Arnaud Murati
Prix décorrélés de toute réalité de coût, hausses intempestives et répétitives, chantage permanent auprès des politiques… Les constructeurs automobiles français utilisent tous les moyens pour préserver les millions d’euros que leur rapportent les pièces captives, pour le plus grand bonheur de leurs actionnaires.
Tous ont accepté de parler. Mais « off the record». Car si la lenteur du démantèlement progressif du système des « pièces captives » agace l’ensemble du microcosme automobile en France, le pouvoir de nuisance des constructeurs, qui sont aussi les organisateurs de ce monopole, est bien réel : « Tout le monde sait pour les pièces captives, confie une source habituée aux dorures des ministères. Il aura fallu cinq lois et six débats parlementaires pour que l’on y arrive, ou presque. Les ministres protègent les constructeurs. Ce sujet, c’est vraiment le pouvoir d’achat contre la protection de nos intérêts industriels. »
+ 21% en un an sur les rétroviseurs sophistiqués
Mais qu’est-ce que tout le monde sait ? « Tout ce que l’on est obligé de prendre chez les constructeurs, de simples morceaux de plastique, ce sont des tarifs complètement fous » explique Pascal Brethomé, carrossier-réparateur et président régional du syndicat professionnel Mobilians.
Les constructeurs français profiteraient-ils de leur monopole sur les pièces de carrosserie pour prendre en otage les portefeuilles des automobilistes ? C’est également l’analyse de Cyrille Chartier-Kastler, dirigeant de Facts & Figures, un cabinet de conseils qui travaille essentiellement pour le monde de l’assurance. Il a étudié de près l’évolution du coût des rétroviseurs. Rien qu’entre2021 et 2022, le prix moyen d’un rétroviseur d’une berline compacte (de type Peugeot 308, Renault Mégane…) a ainsi progressé de 12% (de 352€ à 393€). Pour les véhicules « SUV compacts », la hausse sur un an atteint 11%, avec un prix moyen observé qui est passé de 472€ à 525€. Et plus le véhicule est sophistiqué, plus la progression des tarifs de ses pièces détachées est importante. Toujours entre 2021 et 2022, le prix des rétroviseurs purement mécaniques a crû de 3% ; mais pour ceux dotés d’un système de rabattage électrique, d’un détecteur d’angle mort et d’autres merveilles de technologie, la hausse est de 21% !
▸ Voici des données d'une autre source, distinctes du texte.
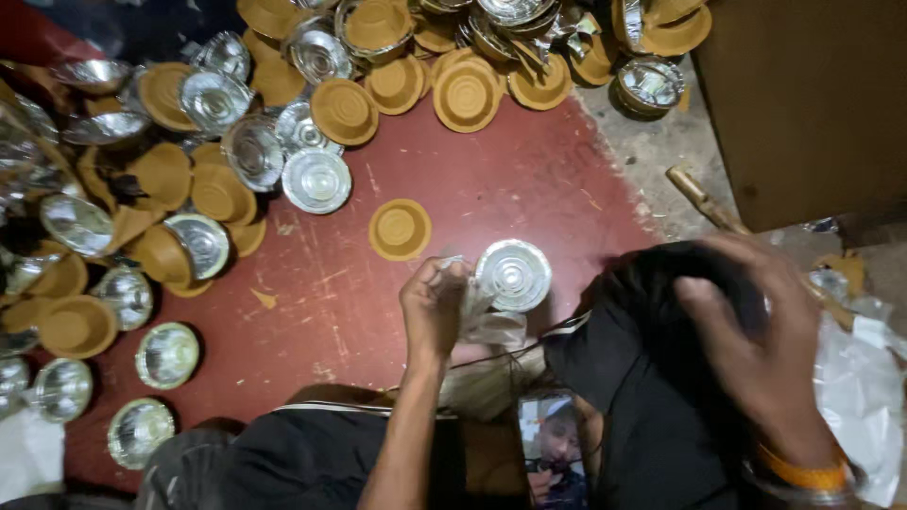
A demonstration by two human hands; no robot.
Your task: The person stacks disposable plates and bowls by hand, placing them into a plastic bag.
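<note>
- A red floor (529,189) was covered at far left by a heap of small bowls (217,142), some silver-lined, some plain brown.
- A black cloth (652,378) was pressed at near right by the right hand (756,331), its fingers spread and curled over the cloth.
- Thin clear plastic (491,326) was pinched by the closed left hand (435,302).
- A silver bowl (513,274) lay just right of that hand, touching the plastic.
- A lone brown bowl (400,229) lay a little farther off.

Dark red painted floor (529,179), scuffed and chipped.
Round brown paper bowls (400,229) and silver foil-lined bowls (316,179) lie scattered on it.
</note>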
+ 44% en un an pour les phares
L’organisme Sécurité Réparation Automobile (SRA), qui suit depuis des années le coûts des réparation pour le compte des assureurs, entre dans les détails : entre 2016 et 2021, le coût du « panier SRA », soit de l’ensemble des pièces nécessaires à la réparation d’un véhicule qui a subi un choc type (toujours le même), a progressé de 29,5%. Depuis le début de l’année 2022, c’est carrément l’explosion : + 10,6%. Le prix des pièces détachées s’envole littéralement ! « Bandeaux, baguettes chromées ou encore optiques de phares progressent énormément, s’alarme Rodolphe Pouvreau, le directeur général de SRA. Entre 2017 et 2021, le prix des phares a augmenté de 46% dans les expertises. Et rien qu’entre 2021 et 2022, nous n’en sommes pas loin : + 44% »
« Nous, on ne fait pas 3000% de marge sur les optiques… »
Michel forissier, directeur de l'ingéniérie de Valéo, critiquant implicitement les constructeurs
Certes, la technologie des phares s’est sophistiquée récemment (passage des ampoules traditionnelles au xénon, puis aux ampoules à leds). Cela peut expliquer une partie du renchérissement de ces éléments. Mais selon une étude publiée par la Commission européenne en 2021, cette évolution technologique des phares n’aurait dû faire progresser le prix des optiques que « de 5 à 10% », en théorie.
Y’aurait-il sur-gonflement des prix sous prétexte d’un changement technologique ? Michel Forissier, directeur de l’ingénierie de Valeo, n’a pu s’empêcher de lâcher une terrible phrase lors d’un récent colloque automobile : « Nous, on ne fait pas 3000% de marge sur les optiques… » Les observations de Facts & Figures sur l’emballement des tarifs des rétroviseurs les plus récents se confirment.